The differential diagnosis of incarcerated inguinal hernia include following conditions; torsion of the testicle, cord cyst as well as inflammatory enlargement of inguinal or femoral (medial inguinal region where vessels supplying legs lie) lymph nodes.
Hydrocele (accumulation of fluid around testicles):
It is a frequent condition in babies. The size may increase or decrease depending on the degree of opening at superior part of processus vaginalis (the abdominal membrane associating to the testicle when the testicle descends to the scrotum). Hydrocele is characterized as a scrotal swelling (bulge) involving the testicle (Figure-2).

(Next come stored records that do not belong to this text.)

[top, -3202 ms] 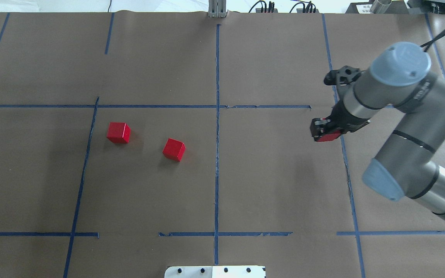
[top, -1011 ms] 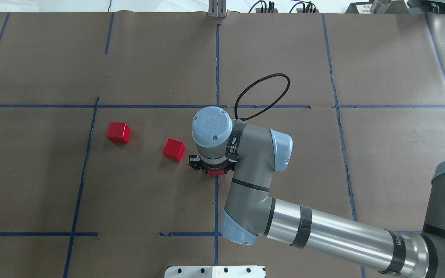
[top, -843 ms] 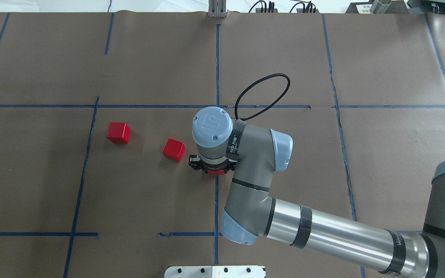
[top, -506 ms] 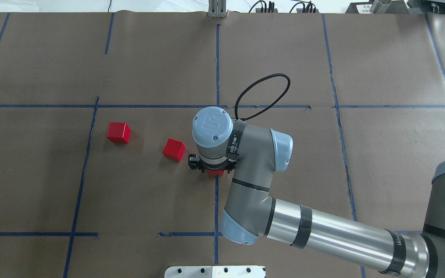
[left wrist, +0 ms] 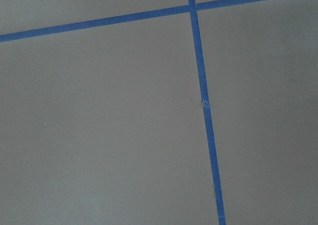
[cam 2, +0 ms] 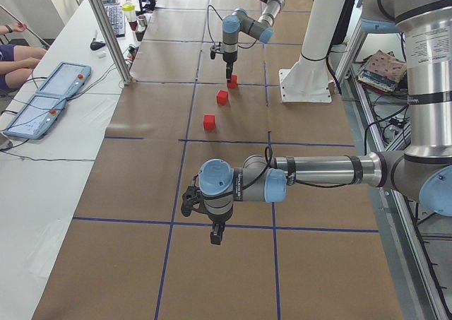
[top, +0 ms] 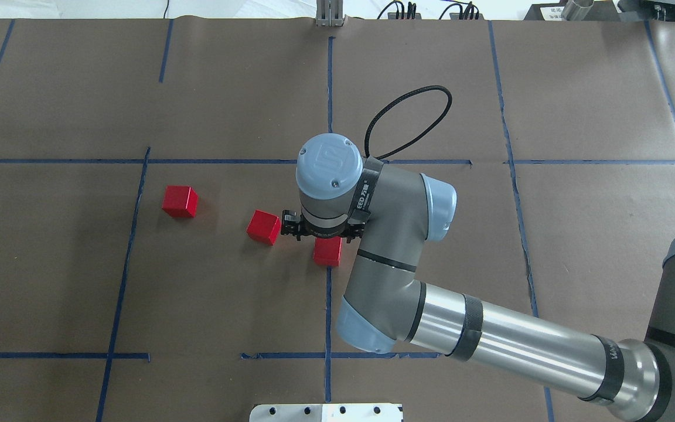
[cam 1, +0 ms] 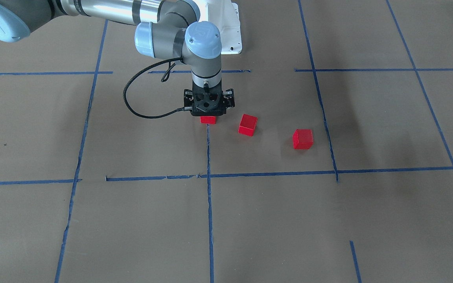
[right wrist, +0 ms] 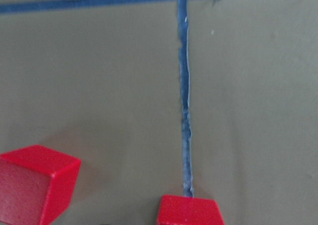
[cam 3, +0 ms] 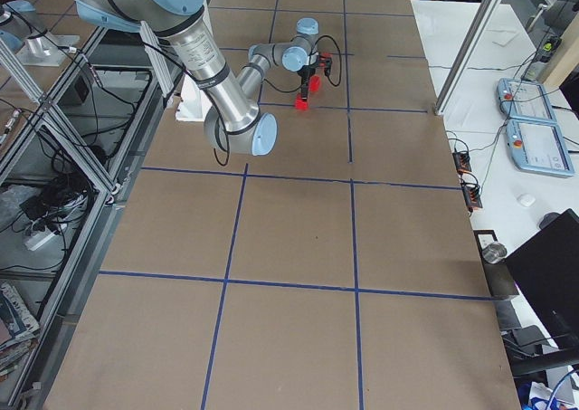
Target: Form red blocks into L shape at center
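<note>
Our right pincer [cam 1: 208, 113] hangs spread just above one red block [cam 1: 208, 120], which sits square on the tape line [cam 1: 209, 157]. The middle block [cam 1: 247, 125] lies skewed. The left pincer [cam 2: 215, 236]: we cannot tell its spread.

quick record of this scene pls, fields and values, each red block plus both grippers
centre red block: on the table, at the end of the blue tape line
middle red block: toward the robot's left of it, apart, turned at an angle
far red block: further left, alone
right gripper: just above the centre red block, appears open
left gripper: far from the blocks, state unclear
L shape: not yet formed
</note>
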Motion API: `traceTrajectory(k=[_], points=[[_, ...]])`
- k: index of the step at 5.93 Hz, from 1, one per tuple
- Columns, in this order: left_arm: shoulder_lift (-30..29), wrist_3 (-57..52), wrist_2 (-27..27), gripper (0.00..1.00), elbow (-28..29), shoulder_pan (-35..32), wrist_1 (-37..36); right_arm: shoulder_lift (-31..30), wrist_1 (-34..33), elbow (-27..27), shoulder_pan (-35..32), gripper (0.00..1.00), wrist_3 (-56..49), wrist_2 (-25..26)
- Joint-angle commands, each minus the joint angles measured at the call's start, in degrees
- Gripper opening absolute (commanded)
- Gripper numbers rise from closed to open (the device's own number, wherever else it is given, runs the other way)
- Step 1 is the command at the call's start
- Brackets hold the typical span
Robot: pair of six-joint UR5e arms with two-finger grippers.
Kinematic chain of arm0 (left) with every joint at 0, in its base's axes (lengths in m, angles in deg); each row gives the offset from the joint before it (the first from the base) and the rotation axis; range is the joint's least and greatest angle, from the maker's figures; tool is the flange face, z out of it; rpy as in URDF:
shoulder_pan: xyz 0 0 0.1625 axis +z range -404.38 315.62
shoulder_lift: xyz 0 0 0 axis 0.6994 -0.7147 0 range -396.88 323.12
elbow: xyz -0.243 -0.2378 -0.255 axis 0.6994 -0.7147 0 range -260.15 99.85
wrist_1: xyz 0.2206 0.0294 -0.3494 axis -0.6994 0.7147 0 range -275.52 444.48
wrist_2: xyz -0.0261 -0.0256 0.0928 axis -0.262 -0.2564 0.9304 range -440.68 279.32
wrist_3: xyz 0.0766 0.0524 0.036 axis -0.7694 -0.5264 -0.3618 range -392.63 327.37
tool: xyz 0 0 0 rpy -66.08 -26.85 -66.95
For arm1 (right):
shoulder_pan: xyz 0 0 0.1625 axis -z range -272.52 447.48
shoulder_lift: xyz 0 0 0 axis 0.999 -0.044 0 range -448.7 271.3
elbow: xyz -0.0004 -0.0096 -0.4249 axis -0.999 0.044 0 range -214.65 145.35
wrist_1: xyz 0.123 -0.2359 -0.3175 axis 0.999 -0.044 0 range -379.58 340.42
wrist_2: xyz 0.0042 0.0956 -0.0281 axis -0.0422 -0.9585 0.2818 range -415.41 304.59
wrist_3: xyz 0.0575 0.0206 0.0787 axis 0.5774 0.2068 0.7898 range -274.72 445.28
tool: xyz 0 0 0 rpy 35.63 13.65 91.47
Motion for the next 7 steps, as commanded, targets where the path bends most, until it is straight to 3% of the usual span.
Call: traceTrajectory(k=[1,4,5,7], points=[[-0.09,0.0,0.0,1.0,-0.06,0.0,0.38,-2.13,-0.26,-1.73,-10.4,1.0,-6.99,-7.88],[-1.49,0.44,-0.09,1.0,-2.07,0.26,1.33,-14.93,-0.35,-1.12,-30.96,1.0,-39.87,-18.54],[-2.63,0.7,0.0,1.0,-2.51,0.26,5.61,-19.76,-0.35,-1.03,-37.3,1.0,-51.14,-20.57],[-4.12,0.79,-0.17,1.0,-2.61,1.75,6.97,-31.27,0.0,-1.55,-47.86,1.0,-74.19,-24.09]])
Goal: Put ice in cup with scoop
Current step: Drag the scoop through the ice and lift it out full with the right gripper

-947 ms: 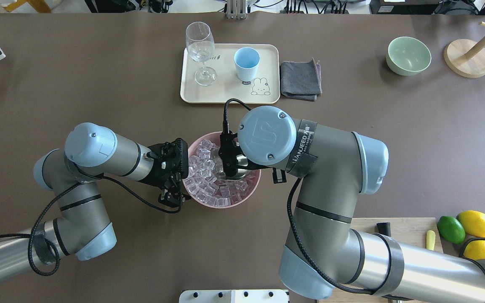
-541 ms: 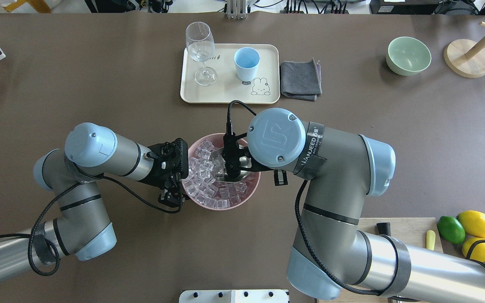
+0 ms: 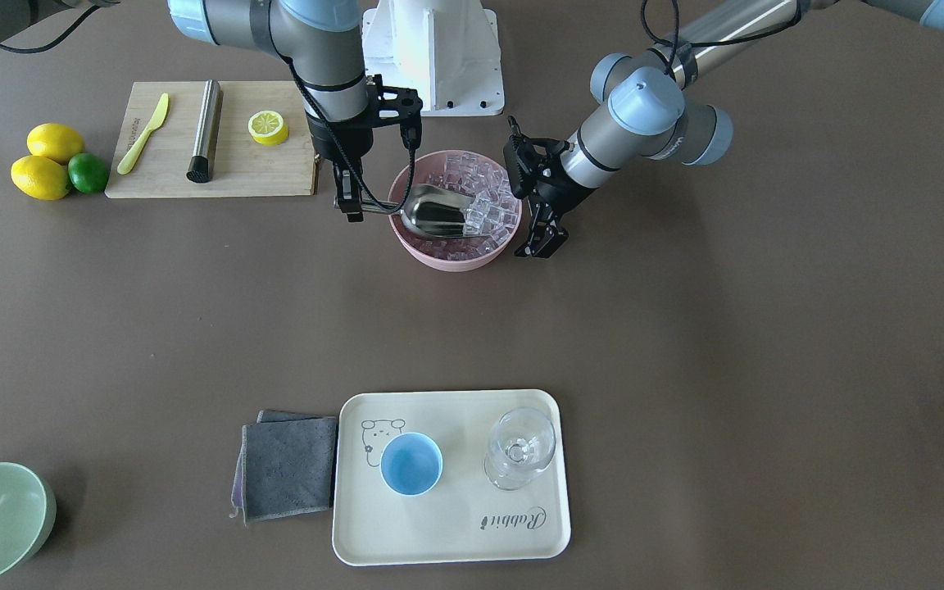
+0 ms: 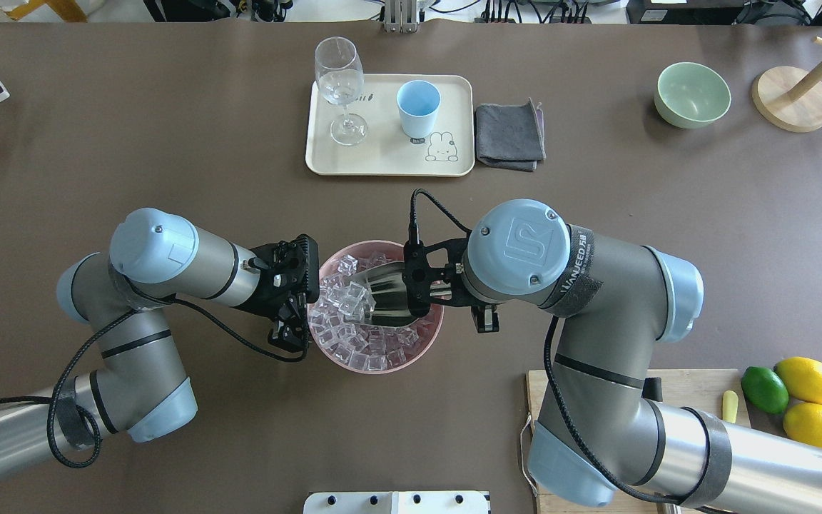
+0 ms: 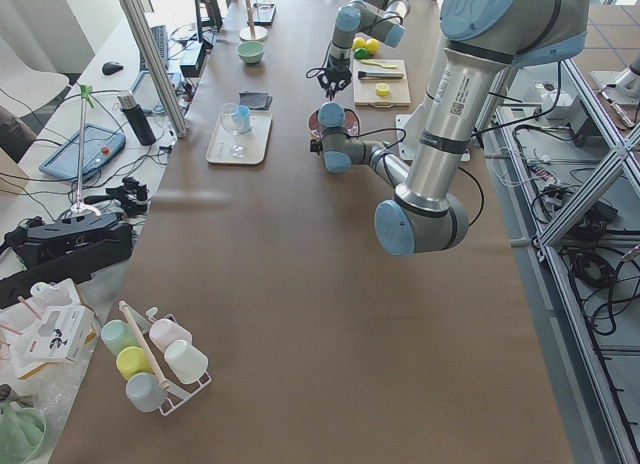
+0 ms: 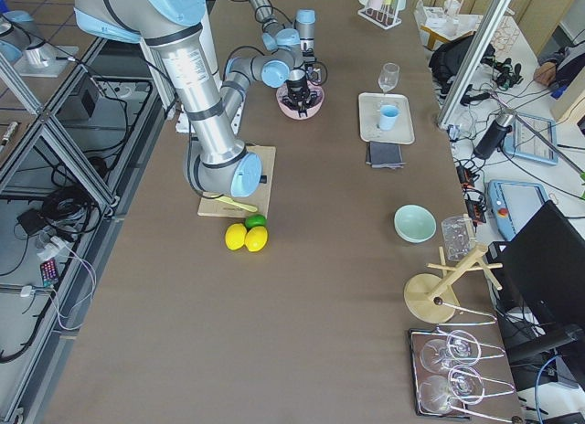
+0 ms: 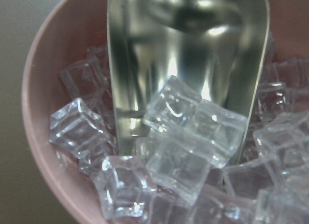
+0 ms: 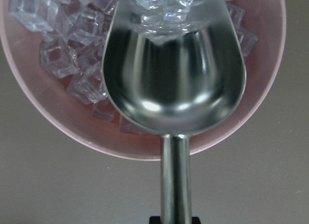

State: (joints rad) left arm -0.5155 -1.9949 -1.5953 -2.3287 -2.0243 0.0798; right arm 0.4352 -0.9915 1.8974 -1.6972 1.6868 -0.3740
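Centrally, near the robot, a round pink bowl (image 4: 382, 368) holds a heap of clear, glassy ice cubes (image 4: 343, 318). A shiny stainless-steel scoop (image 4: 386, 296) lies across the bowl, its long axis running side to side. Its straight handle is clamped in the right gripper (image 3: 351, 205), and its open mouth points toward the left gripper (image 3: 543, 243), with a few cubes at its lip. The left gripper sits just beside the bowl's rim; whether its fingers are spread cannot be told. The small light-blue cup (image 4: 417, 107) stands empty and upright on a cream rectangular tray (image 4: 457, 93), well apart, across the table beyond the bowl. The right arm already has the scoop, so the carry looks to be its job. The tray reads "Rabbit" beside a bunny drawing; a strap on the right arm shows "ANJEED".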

The swelling makes a bottle neck in lateral part of the inguinal canal and it does not lie into inguinal canal. There is no tenderness. Moreover, the transillumination (lack of light shadow on the opposed side when a light is put on one side of the scrotum) is an important sign. It should be kept in mind that in most children with hydrocele, processus vaginalis do not completely close resulting with potential of inguinal hernia. Therefore, families should be informed about signs and symptoms of inguinal hernia and incarcerated inguinal hernia. Patients should be asked to come to the control visits and surgical treatment should be employed when the hernia is diagnosed. Otherwise, the hydrocele persisting for 18 months also requires surgical treatment.